Kithara (par joye)
M57 est parmi les objets les plus connus du catalogue Messier. – Wikipedia
Appelez-moi M57, je vous expliquerai pourquoi.
Je pourrais vous parler des étoiles, mais je ne suis pas assez brillante.
Je pourrais vous parler de la musique, mais je n’ai pas assez noté.
Je pourrais vous expliquer pourquoi le gars sur la photo de la consigne est tout authentique, sauf pour son Samsung qu’on voit juste derrière lui sur la table, mais ce serait méchant et cynique, et aujourd’hui, je n’ai pas envie d’être méchante.

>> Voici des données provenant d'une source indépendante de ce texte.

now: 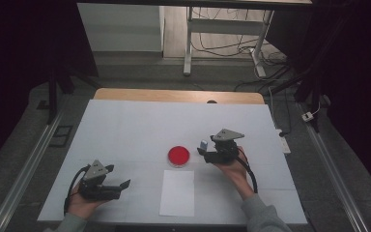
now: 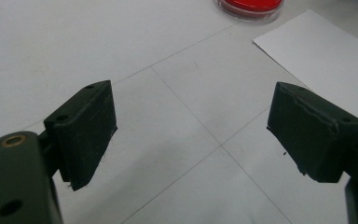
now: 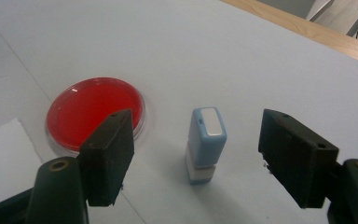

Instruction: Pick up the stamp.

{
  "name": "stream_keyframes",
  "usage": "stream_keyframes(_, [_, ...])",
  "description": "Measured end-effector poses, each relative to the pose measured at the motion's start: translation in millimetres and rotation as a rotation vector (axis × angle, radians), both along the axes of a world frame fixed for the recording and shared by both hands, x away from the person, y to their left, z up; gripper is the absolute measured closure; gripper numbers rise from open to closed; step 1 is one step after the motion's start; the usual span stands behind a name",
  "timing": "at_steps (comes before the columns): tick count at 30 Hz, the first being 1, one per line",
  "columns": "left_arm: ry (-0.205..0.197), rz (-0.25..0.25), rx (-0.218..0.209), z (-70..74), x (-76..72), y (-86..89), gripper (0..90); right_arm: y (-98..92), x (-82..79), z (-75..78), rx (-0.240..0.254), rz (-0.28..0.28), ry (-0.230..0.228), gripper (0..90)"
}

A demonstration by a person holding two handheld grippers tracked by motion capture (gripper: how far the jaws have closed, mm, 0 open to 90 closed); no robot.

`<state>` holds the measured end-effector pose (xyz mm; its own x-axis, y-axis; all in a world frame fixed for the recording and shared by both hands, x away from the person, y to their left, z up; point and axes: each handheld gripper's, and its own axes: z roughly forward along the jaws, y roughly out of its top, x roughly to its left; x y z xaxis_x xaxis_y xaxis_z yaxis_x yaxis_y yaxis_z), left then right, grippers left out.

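Stamp, small, blue-and-white, plastic (image 3: 206, 143), stands upright, flanked by the parted, empty right gripper (image 3: 196, 156); closing is judged next. Left gripper (image 2: 192, 135) is held parted, empty.

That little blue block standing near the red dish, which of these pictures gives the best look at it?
The right gripper view: the blue block stands upright, close up, between the open jaws of the right gripper, so its pale top and white base are clear. The high view shows it as a tiny speck right of the red dish.
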<state>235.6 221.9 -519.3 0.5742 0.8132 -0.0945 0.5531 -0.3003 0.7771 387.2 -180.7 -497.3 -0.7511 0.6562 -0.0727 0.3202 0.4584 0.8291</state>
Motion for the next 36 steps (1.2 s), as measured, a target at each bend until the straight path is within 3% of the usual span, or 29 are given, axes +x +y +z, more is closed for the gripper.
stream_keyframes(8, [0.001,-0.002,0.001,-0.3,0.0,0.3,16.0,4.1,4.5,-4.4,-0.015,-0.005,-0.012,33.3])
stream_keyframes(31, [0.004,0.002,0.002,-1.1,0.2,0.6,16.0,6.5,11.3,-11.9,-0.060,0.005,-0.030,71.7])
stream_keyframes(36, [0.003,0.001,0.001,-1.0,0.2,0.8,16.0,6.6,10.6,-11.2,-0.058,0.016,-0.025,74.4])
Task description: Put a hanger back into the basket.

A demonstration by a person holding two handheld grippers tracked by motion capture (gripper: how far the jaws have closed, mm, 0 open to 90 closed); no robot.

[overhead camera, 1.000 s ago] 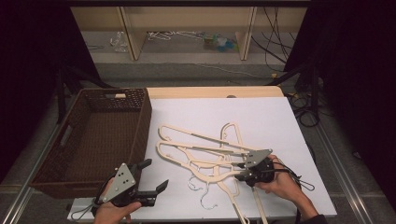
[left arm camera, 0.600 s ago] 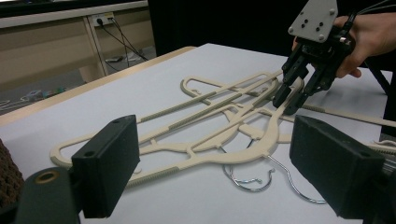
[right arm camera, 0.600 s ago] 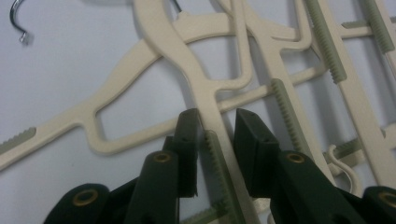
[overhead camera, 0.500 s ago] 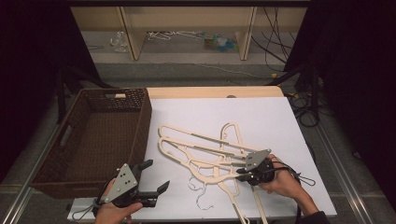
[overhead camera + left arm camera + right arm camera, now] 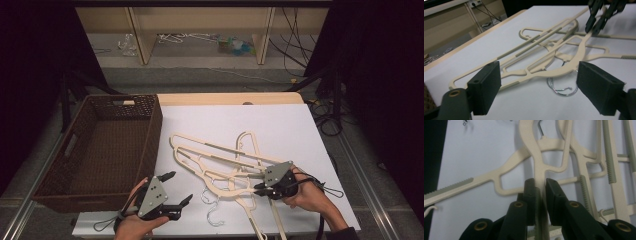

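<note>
Right gripper (image 5: 540,192) pinching a cream hanger's arm (image 5: 537,162), just closed, likely for lifting from the tangled pile (image 5: 220,162) on the white table (image 5: 300,130). Left gripper (image 5: 172,192) spread, empty, beside the wicker basket (image 5: 100,150).

no readable text, no labels, brands or nos. anywhere
</note>
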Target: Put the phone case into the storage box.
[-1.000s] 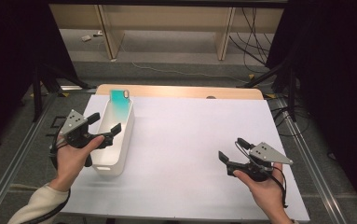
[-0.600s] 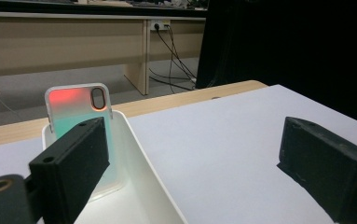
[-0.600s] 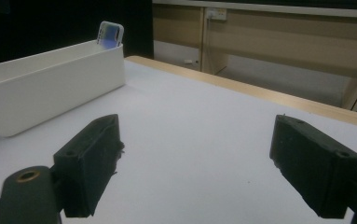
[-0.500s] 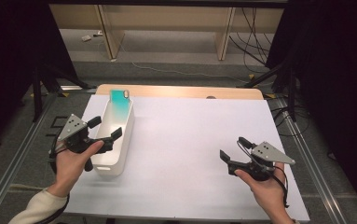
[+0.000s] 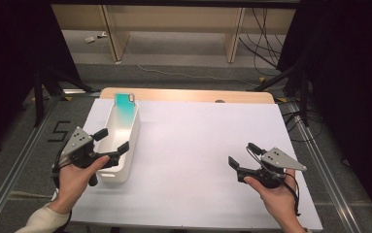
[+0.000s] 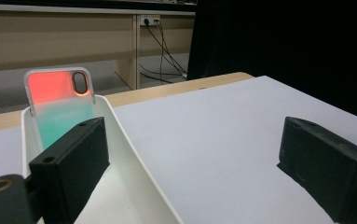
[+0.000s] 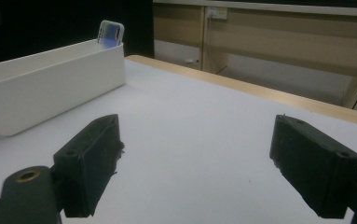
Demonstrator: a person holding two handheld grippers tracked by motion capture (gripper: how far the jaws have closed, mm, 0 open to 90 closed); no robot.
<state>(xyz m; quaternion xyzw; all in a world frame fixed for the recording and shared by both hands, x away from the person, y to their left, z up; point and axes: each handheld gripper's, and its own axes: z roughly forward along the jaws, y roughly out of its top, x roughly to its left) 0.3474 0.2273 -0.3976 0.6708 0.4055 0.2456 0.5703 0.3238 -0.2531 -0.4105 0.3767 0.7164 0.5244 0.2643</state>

Non, aujourd’hui, j’ai envie de parler de tout sauf de cette image.
J’ai envie de parler des claques et des tracteurs et des cadavres des gamins cruellement rejetés sur la plage.
J’ai envie de parler des flots sur l’océan, des flots d’individus désespérés. Je veux parler des continents de plastique qui se trouvent sur la surface de l'eau, des continents où personne ne peut vivre mais où toute personne a vécu. J’ai envie de parler des montagnes disparues sous les pieds des hommes. Mais c’est trop triste. Peut-être quelqu’un d’autre pourrait-il en tisser de beaux vers fleuris, beaux comme des tapis, parsemés de l’espoir des rires. Pas moi.
J’ai envie de parler de la pluie et du beau temps. Tiens. L’automne arrive, doré. C’est la saison la plus épatante, la plus philosophique, la plus sage. L’automne ne nous ment pas, comme nous fait le printemps. Il ne nous punit pas, ne nous fiche pas de gelures et de brûlures comme font l’hiver et l’été. L’automne nous berce si nous le lui permettons. Et si l’on s’endort dans ses bras, on peut dormir pendant les mois et les mois de neige et de glace, afin de se réveiller juste avant l’arrivée du printemps avec ses petites duplicités qu’on apprend à pardonner.
Mais aujourd’hui, je ne dors pas. Je ne pardonne pas, et je ne demande pas à être pardonnée.
Aujourd’hui, je veux rire et pleurer, parler et me taire. Je veux aimer et haïr, comme bon il me semble.
Aujourd’hui, je veux marcher, trébucher, tomber, me relever, et marcher encore en rêvant.
En fait, aujourd’hui, le monde entier vient vivre dans ma tête, tout sauf l’homme sur cette image, habillé comme au passé, avec son instrument et son smartphone.
Appelez-moi donc M-57, car aujourd'hui, je suis bien la nébuleuse de la Lyre.